What We Need to Do Differently
Here are a few things I believe we, as business development professionals, need to focus on in this evolving landscape:
- Prioritise Smartly
It’s tempting to go after every opportunity, especially when pipelines are thin. But spreading too thin leads to burnout and low-quality proposals. We need to get better at qualifying leads and walking away from the ones that don’t make strategic sense – even when budgets look tempting.
- Invest in Genuine Partnerships
Donors are paying attention to how consortia are formed and whether partnerships are meaningful. That means moving away from transactional teaming and toward real collaboration. It takes more time, but it pays off in both proposal strength and project success.

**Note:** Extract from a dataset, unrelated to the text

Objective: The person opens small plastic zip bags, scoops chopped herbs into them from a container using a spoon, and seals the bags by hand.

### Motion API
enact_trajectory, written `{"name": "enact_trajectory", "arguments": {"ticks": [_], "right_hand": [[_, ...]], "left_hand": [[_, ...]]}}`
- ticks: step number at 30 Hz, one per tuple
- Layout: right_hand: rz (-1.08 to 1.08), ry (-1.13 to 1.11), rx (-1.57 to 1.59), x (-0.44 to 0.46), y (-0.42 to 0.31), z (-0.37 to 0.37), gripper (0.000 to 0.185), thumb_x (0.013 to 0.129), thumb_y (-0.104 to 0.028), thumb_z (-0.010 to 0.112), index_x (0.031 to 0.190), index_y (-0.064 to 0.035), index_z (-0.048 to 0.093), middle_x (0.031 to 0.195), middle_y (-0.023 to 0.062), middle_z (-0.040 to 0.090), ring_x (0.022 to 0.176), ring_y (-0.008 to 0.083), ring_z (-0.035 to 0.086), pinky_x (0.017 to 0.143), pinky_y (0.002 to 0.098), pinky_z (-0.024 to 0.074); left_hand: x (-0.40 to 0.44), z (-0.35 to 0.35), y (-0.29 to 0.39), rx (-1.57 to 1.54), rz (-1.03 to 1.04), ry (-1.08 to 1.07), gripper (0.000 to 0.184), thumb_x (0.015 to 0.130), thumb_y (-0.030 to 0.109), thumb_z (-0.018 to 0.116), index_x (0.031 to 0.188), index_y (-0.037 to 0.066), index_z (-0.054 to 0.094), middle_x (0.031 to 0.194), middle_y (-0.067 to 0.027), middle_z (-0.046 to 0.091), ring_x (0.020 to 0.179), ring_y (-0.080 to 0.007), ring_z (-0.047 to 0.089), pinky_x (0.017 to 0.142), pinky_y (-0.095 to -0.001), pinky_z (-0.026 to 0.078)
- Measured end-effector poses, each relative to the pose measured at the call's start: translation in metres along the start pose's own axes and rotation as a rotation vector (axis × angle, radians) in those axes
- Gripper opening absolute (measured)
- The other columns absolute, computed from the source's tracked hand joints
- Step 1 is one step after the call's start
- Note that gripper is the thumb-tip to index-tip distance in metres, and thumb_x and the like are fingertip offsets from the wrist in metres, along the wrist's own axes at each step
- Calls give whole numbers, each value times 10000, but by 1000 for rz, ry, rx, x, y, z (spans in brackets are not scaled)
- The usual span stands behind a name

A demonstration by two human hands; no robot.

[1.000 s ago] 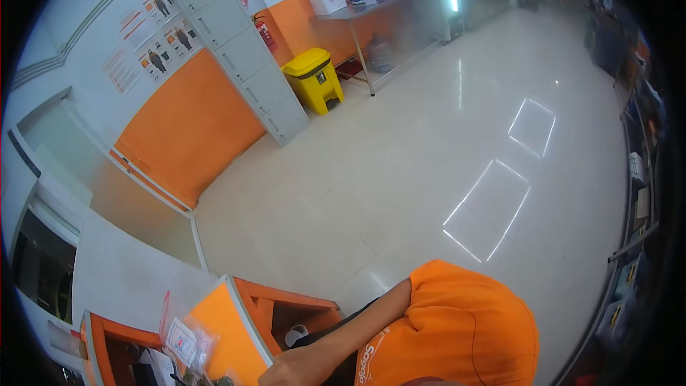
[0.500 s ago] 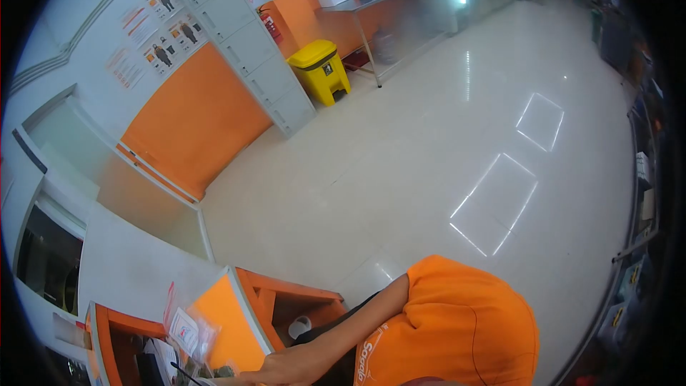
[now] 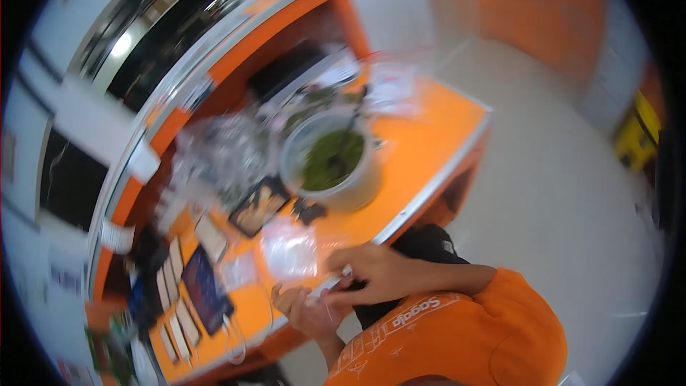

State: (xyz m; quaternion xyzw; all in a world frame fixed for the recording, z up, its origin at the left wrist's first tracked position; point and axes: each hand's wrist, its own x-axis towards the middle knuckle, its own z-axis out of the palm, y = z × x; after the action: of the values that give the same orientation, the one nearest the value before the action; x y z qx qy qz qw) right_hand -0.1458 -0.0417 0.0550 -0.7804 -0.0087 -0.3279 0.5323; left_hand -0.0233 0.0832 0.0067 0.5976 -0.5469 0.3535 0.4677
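My left hand (image 3: 304,313) is at the table's front edge, with some fingers extended and a small piece of clear plastic (image 3: 314,300) at its palm. My right hand (image 3: 379,271) is just to its right, fingers curled inward; a small pale spot shows at them, but blur hides what they hold. Beyond the hands lies a stack of clear plastic bags (image 3: 289,249). A translucent tub (image 3: 357,189) stands further back, holding a chopped green substance (image 3: 325,164) and a dark-handled utensil (image 3: 355,116).
Several phones and a tablet (image 3: 204,289) with white cables (image 3: 239,347) lie at the left of the orange table (image 3: 421,143). Crumpled clear plastic (image 3: 221,150) and a dark picture-covered packet (image 3: 259,206) are near the tub. A yellow bin (image 3: 638,132) stands at far right.
My view has swung from the floor and lockers to the orange table. Both hands, the green-filled tub, the plastic bags and the phones are now visible.
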Motion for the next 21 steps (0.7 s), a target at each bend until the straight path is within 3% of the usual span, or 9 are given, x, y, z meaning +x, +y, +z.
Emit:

- Get Comfortable with Ambiguity
Calls are changing. More co-creation. More adaptive programming. Less clarity upfront. This demands a mindset shift. Instead of looking for perfect ToRs and rigid outputs, we have to be comfortable proposing approaches that are flexible, iterative, and responsive to local dynamics.
- Build Resilience in Teams
Let’s not sugarcoat it, Business Development teams are under pressure. The volume, the stakes, the speed – it takes a toll. We need to look after our teams and ourselves. That might mean distributing responsibilities better, outsourcing smartly, or even rethinking how we measure success.
- Diversify the Funding Base
If we’ve learned anything, it’s that depending too heavily on one donor is risky. There’s room to grow relationships with foundations, multilaterals, even private sector players with an interest in social impact. It won’t replace donor funds overnight, but it builds resilience and opens new doors.
A Sector in Transition
At times, these changes feel overwhelming. But they also create space for innovation. We have a chance to do things differently, to move away from overly bureaucratic, top-down programming toward models that are more grounded, more local, and more sustainable.
It won’t be easy. Business development has always been about navigating uncertainty, but the level of complexity we’re dealing with now is next level. Still, if we stay adaptable, invest in the right relationships, and stay rooted in purpose, not just profit, we can continue to grow, even in a leaner landscape.
Final Thoughts
There is no single roadmap for what comes next. But one thing is clear: the skills that will define successful business development professionals in the next five years aren’t just proposal writing or donor mapping. They are strategic thinking, political awareness, collaborative leadership, and, above all, patience.
Rather than seeing the changes as threats, we should view them as a call to action, to build leaner, more responsive, and more authentic development models. The winners in this new era will not be the ones with the largest proposal teams or biggest budgets, but those who can think creatively, act decisively, and partner meaningfully.